ELABELA targets the MEK/ERK axis to enhance trophoblast invasion in early-onset preeclampsia

Abstract

The study aimed to investigate the role of ELABELA (ELA) in early-onset preeclampsia (EOPE), a condition characterized by dysregulated trophoblast invasivity leading to inadequate remodeling of uterine spiral arteries and shallow placental implantation. Using immunohistochemical staining, quantitative PCR (qPCR), and Western immunoblotting, placental ELA levels were evaluated in tissue samples. The invasive and migratory potential of trophoblastic cells in vitro was assessed using a Transwell system. Additionally, key kinases associated with the MEK (Mitogen-activated protein kinase kinase)/ERK (Extracellular-regulated protein kinases) signaling pathway in trophoblasts were examined through Western immunoblotting. The findings revealed that ELA was present in both cytotrophoblasts and syncytiotrophoblasts of the placenta. There were no significant differences in ELA mRNA or protein levels between normal pregnancies and preterm births; however, ELA levels were significantly lower in the EOPE group compared to the normal pregnancy group. Silencing of ELA in HTR-8/SVneo trophoblastic cells notably impaired their invasive and migratory abilities, accompanied by reduced levels of key kinases linked to the MEK/ERK pathway. Conversely, overexpression of ELA enhanced these cellular functions. The repression of MEK also inhibited HTR-8/SVneo cell migration and invasion while decreasing related kinase levels. The study concluded that ELA plays a critical role in promoting trophoblastic cell migration and invasion through the activation of the MEK/ERK signaling pathway. The observed decrease in ELA levels in EOPE suggests its potential involvement in the pathogenesis of this condition. These findings underscore the potential for novel therapeutic strategies targeting ELA and the MEK/ERK signaling pathway to address early-onset preeclampsia, a condition with significant maternal and fetal health implications. Further research into ELA's mechanisms and its regulatory pathways may offer insights for effective interventions.

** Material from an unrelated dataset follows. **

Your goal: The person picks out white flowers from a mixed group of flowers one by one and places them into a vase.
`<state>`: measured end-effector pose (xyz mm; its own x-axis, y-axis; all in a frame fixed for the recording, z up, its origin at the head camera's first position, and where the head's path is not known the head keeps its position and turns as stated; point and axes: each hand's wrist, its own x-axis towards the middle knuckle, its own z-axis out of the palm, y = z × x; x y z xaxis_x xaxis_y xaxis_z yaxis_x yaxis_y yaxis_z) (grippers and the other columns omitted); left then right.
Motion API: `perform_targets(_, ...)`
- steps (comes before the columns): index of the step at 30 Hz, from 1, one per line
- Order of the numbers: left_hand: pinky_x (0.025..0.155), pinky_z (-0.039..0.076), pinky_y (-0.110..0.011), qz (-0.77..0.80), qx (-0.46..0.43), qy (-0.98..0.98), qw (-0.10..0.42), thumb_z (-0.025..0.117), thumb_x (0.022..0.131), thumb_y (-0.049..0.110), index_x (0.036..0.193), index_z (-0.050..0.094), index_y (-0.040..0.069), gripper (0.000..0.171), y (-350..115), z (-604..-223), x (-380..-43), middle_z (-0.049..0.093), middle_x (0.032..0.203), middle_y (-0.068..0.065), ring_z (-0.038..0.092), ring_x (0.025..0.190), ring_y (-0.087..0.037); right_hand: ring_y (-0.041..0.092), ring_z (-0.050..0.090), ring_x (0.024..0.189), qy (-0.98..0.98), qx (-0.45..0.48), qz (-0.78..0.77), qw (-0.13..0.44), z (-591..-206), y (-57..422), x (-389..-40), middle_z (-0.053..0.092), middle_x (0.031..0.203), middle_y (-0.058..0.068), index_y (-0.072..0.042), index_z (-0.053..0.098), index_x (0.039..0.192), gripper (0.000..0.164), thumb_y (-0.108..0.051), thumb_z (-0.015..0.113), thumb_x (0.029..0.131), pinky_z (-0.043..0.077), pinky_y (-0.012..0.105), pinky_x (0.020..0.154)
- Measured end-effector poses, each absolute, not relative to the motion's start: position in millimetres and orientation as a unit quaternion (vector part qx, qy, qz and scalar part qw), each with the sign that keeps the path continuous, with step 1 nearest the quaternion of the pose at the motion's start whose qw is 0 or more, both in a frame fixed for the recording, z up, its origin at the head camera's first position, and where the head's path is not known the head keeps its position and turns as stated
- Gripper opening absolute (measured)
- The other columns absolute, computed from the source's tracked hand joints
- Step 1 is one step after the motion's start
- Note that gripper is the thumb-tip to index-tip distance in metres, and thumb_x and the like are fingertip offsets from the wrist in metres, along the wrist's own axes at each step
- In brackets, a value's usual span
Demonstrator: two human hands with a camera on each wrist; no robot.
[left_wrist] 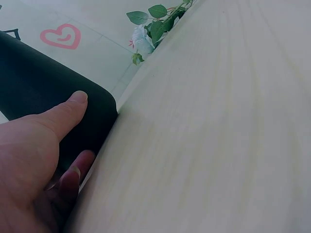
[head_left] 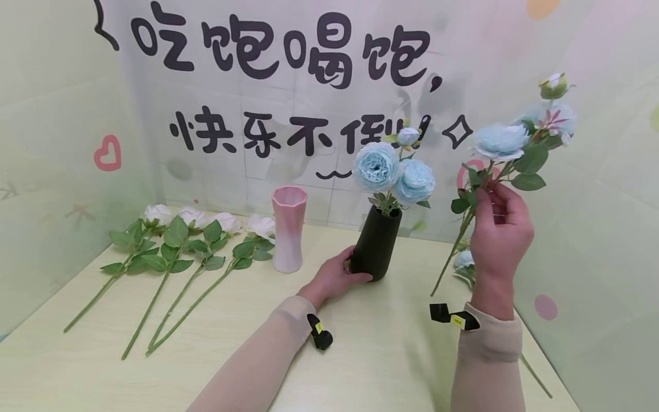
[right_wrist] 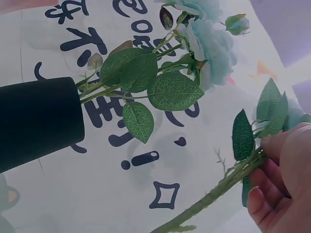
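Note:
My left hand point(head_left: 337, 277) grips the lower part of a black vase point(head_left: 378, 246), thumb on the near side and fingers on the left. The left wrist view shows the thumb along the dark wall point(left_wrist: 43, 77) with the base at the table. Blue artificial flowers point(head_left: 376, 166) stand in the vase, two full blooms and a bud. To the right of it, my right hand point(head_left: 499, 229) holds up another blue artificial flower spray point(head_left: 501, 142), pinching its green stem point(right_wrist: 209, 199) below the leaves. The stem's lower end points down and left, apart from the vase.
A pink-and-white vase point(head_left: 289, 229) stands left of the black one. Several white artificial roses point(head_left: 191, 217) lie in a row at the left of the table point(head_left: 360, 355). Another blue flower point(head_left: 464, 260) lies at the right, partly behind my right arm. Printed cloth walls point(head_left: 329, 103) enclose the table.

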<state>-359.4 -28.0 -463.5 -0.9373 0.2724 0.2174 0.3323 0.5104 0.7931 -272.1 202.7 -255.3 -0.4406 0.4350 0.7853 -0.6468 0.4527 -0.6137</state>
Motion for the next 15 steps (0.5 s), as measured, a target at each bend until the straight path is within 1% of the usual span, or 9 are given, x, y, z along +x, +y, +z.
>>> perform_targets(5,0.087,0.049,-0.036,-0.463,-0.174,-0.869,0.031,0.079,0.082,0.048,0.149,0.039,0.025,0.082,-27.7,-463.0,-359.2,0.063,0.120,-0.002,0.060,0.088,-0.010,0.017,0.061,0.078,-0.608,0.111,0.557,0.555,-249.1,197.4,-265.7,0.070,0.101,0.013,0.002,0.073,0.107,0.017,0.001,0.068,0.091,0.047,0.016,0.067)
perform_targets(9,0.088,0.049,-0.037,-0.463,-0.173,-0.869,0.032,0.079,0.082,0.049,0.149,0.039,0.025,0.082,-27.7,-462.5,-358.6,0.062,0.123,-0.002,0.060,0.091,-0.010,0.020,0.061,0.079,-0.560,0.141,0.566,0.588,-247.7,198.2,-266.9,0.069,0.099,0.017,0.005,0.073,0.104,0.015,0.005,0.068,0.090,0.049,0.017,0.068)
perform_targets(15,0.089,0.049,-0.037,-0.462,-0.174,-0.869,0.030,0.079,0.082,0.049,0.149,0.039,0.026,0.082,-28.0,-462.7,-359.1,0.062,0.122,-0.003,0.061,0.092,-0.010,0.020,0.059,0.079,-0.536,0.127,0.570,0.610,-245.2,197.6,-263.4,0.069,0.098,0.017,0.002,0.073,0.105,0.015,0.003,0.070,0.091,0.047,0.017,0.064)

Keywords: ERK; Invasion; MEK; Placenta; Preeclampsia.

Fig. 1

Correlation between EOPE and Reduced Placental ELA Levels. A The expression and localization of ELA in the placentas were detected using Immunohistochemical staining (IHC) at a × 400 magnification for the Normal, EOPE, and PD groups. (Line bar = 40 μm). B The expression of ELA mRNA was measured using qRT-PCR assay in placenta samples. C Western immunoblotting was used to assess the expression of the ELA protein. D Quantitative analysis of protein expression. Compare with indicated group: ** P < 0.01; ***P < 0.001; ns: no significance. Normal: n = 30, EOPE: n = 30, PD: n = 20.

Fig. 2

Impact of ELA Silencing on Trophoblast Migration and Invasivity. A Western blot analysis for ELA in si-ELA-transfected cells. The migration analysis B and quantitative analysis C. The invasion analysis D and quantitative analysis E Bar 100 μm. Compare with indicated group: * P < 0.05; ** P < 0.01; ***P < 0.001. n = 3.

Fig. 3

Effects of ELA Overexpression on Migration and Invasivity of HTR-8/SVneo Cells. A Western blot analysis for ELA in ELA-Overexpressed cells. The migration analysis B and quantitative analysis C The invasion analysis D and quantitative analysis E Bar 100 μm. Compare with indicated group: * P < 0.05; ** P < 0.01; ***P < 0.001. n = 3.

Fig. 4

The potential important role of MAPK pathway in EOPE. A The volcano plot showing the differential gene expression between EOPE and LOPE. B A heatmap displaying the differential gene expression between EOPE and LOPE. C Enrichment analysis of differentially expressed genes. Transcriptomic data (GSE74341) were used, with EOPE n = 7 and LOPE n = 5.

Fig. 5

Regulation of MEK/ERK Signaling by ELA in HTR-8/SVneo Cells. Key proteins in the MEK/ERK pathway were evaluated using western immunoblotting in HTR8/SVneo cells A The expression of pMEK1/2, MEK1/2, pERK1/2 and ERK1/2 were evaluated in ELA knocked down samples. B The expression of pMEK1/2, MEK1/2, pERK1/2 and ERK1/2 were evaluated in ELA overexpressed samples. C The expression of pMEK1/2, MEK1/2, pERK1/2 and ERK1/2 were evaluated in MEK1/2 knocked down samples. D The migration analysis and quantitative analysis. E Bar 100 μm. The invasion analysis and quantitative analysis. F Model diagram of ELA functioning by regulating MEK/ERK signaling. Compare with indicated group: * P < 0.05; ** P < 0.01. n = 3.